SearchCode

Search Your Database Code with Full-Text

An SQL text by Erland Sommarskog, SQL Server MVP. Last revision: 2018-12-01.
Copyright applies to this text. See here for font conventions used in this article.

Introduction

A frequent question on SQL Server forums is how to find which store procedures, functions etc that refer to a certain table or a column. SQL Server offers two catalog views to track dependencies: the older sys.sql_dependencies and the newer sys.sql_expression_dependencies. The latter is accompanied by two DMVs sys.dm_sql_referenced_entities and sys.dm_sql_referencing_entities. While they are useful, none of these four are fully reliable. There are two reasons for this:

In this article, I offer an alternate solution, SearchCode, to address these problems. SearchCode is a simple utility that permits you to import all SQL code in sys.sql_modules into a full-text indexed table, which you can query with CONTAINS and the other full-text predicates. The advantage over using the catalog views is that nothing (well, almost) can hide from the full-text search.
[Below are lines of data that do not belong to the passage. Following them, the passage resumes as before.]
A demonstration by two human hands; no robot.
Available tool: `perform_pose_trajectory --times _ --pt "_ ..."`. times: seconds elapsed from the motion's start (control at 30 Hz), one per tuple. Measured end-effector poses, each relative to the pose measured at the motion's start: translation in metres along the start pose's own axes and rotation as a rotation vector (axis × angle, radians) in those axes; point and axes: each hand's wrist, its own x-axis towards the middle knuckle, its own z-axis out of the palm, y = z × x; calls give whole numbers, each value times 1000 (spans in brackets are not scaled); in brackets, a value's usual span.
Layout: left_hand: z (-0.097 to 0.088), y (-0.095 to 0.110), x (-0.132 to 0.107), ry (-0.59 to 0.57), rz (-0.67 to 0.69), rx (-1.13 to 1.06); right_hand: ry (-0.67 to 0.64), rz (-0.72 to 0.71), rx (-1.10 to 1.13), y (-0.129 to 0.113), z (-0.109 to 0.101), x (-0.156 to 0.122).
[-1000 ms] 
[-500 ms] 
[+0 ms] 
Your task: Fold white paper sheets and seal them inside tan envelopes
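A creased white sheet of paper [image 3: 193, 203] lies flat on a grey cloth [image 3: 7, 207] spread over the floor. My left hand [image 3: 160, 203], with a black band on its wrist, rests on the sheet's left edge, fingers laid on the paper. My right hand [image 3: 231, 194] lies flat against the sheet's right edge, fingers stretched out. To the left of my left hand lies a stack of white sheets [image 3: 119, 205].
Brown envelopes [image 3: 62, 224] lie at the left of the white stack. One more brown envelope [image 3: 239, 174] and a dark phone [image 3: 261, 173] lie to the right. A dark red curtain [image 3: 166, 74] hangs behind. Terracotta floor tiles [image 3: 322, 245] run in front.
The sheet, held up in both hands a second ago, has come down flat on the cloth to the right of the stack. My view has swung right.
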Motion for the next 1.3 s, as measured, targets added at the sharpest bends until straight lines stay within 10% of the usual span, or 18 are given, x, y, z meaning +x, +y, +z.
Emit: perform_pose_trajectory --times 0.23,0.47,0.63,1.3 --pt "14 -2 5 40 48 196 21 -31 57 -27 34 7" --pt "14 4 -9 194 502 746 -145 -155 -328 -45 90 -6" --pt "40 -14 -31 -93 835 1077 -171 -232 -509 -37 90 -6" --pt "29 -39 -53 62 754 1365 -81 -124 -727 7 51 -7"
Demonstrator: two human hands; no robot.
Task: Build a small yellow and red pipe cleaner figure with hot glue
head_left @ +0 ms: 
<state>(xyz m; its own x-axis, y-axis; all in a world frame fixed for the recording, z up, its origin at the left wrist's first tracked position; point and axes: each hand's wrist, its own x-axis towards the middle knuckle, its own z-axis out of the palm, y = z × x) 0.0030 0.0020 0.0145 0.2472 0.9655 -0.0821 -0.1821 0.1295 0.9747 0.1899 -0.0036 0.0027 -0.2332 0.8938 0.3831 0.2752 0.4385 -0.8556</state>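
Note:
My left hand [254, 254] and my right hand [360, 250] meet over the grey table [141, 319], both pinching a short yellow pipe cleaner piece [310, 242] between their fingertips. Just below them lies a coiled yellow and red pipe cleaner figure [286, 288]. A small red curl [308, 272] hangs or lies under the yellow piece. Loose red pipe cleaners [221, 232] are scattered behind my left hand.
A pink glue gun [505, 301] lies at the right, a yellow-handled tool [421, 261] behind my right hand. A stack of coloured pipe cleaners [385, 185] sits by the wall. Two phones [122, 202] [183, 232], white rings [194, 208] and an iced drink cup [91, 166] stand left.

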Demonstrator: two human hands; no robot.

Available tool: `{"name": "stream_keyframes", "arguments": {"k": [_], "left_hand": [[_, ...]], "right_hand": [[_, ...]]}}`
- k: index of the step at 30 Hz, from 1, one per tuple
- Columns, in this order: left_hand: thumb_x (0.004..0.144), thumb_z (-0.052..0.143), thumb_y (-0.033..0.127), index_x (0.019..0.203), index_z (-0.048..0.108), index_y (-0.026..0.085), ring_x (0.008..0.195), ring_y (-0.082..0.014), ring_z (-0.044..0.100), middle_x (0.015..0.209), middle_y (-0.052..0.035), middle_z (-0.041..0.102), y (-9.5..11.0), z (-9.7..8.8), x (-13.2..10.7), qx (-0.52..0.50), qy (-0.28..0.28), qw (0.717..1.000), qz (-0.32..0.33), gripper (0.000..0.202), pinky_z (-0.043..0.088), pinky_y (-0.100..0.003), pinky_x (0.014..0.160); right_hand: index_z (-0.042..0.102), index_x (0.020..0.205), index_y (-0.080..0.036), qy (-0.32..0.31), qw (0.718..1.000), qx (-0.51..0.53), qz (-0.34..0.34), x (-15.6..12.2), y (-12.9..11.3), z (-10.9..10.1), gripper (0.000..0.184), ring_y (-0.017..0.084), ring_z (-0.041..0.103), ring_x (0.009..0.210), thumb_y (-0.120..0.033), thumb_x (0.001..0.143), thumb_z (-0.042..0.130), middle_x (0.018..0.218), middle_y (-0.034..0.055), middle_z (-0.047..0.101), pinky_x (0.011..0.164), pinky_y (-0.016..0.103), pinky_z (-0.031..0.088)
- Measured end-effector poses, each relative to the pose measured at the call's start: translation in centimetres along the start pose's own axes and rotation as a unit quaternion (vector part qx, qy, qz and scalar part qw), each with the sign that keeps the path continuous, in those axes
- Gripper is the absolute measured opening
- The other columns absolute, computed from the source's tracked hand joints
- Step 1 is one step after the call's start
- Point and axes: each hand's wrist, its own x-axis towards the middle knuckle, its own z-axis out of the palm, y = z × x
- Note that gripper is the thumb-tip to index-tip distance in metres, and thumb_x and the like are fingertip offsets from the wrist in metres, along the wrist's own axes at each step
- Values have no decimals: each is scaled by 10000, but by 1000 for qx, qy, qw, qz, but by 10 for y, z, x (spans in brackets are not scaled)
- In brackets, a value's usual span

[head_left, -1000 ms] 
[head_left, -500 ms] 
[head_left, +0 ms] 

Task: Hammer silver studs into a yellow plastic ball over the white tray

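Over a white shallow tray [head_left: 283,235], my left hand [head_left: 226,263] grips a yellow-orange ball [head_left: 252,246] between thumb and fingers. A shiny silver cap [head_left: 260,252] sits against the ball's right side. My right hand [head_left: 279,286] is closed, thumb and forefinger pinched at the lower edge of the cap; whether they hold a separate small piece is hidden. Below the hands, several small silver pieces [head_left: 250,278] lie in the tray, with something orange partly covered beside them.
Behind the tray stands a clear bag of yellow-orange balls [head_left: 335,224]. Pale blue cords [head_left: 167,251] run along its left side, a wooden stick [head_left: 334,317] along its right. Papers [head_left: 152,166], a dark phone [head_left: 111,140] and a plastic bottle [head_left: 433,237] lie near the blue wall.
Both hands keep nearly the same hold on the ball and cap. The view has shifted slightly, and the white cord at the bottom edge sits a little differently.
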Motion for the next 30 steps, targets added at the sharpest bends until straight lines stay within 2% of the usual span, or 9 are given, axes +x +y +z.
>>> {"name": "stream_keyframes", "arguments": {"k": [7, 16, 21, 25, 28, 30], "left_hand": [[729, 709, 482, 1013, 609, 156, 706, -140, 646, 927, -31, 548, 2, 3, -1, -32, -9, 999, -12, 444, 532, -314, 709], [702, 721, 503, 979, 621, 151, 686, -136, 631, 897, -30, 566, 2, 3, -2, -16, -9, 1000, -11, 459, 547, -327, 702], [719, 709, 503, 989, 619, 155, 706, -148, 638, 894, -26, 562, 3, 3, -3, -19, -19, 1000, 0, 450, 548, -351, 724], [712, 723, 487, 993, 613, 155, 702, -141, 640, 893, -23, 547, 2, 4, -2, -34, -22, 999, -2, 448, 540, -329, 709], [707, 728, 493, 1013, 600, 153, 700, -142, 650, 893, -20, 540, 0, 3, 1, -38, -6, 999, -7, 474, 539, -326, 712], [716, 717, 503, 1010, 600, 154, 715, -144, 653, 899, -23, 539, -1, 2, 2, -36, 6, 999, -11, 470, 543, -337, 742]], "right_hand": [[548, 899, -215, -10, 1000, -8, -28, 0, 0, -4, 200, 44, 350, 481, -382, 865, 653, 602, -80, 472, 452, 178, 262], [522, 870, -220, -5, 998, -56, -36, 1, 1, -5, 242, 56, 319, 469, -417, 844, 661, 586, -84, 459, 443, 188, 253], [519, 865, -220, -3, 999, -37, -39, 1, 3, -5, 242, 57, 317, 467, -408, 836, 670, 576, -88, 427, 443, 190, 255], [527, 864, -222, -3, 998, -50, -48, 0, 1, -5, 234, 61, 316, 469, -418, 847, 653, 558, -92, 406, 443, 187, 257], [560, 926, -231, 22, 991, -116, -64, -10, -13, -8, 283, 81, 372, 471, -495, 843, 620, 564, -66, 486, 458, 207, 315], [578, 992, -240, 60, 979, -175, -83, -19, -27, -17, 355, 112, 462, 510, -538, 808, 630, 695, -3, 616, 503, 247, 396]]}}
But as we shall see, the solution has its own set of short-comings, so it is not a replacement for the built-in views, but rather a supplement.

In this short article, I will look both the built-in capabilities and SearchCode.

Looking at the Built-in Views

To have something to work with, we create this fairly non-sensical database:

CREATE DATABASE dependdemo 
go
USE dependdemo
go
CREATE TABLE tableone   (colone int NOT NULL, coltwo int NULL, colthree int NULL)
CREATE TABLE tabletwo   (colone int NOT NULL, coltwo int NULL, colthree int NULL)
CREATE TABLE tablethree (colone int NOT NULL, coltwo int NULL, colthree int NULL)
go
CREATE PROCEDURE procone AS 
CREATE TABLE #temp (a int NOT NULL)
SELECT colone, coltwo FROM tableone
SELECT two.colone, two.coltwo
FROM   tabletwo two
JOIN   #temp t ON two.colone = t.a
EXEC('SELECT colone, coltwo FROM tablethree')
go
EXEC procone

Let's first see what information we can find in sys.sql_dependencies:

SELECT o.name AS procname, o2.name AS tbl, c.name AS col, d.* 
FROM  sys.sql_dependencies d
JOIN  sys.objects o  ON d.object_id           = o.object_id
JOIN  sys.objects o2 ON d.referenced_major_id = o2.object_id
LEFT  JOIN  sys.columns c ON c.object_id = o2.object_id
                         AND c.column_id = d.referenced_minor_id

Note: As the result sets are a bit too wide to easily fit into the article, I don't include the result sets in the text, but I encourage you to run the queries yourself.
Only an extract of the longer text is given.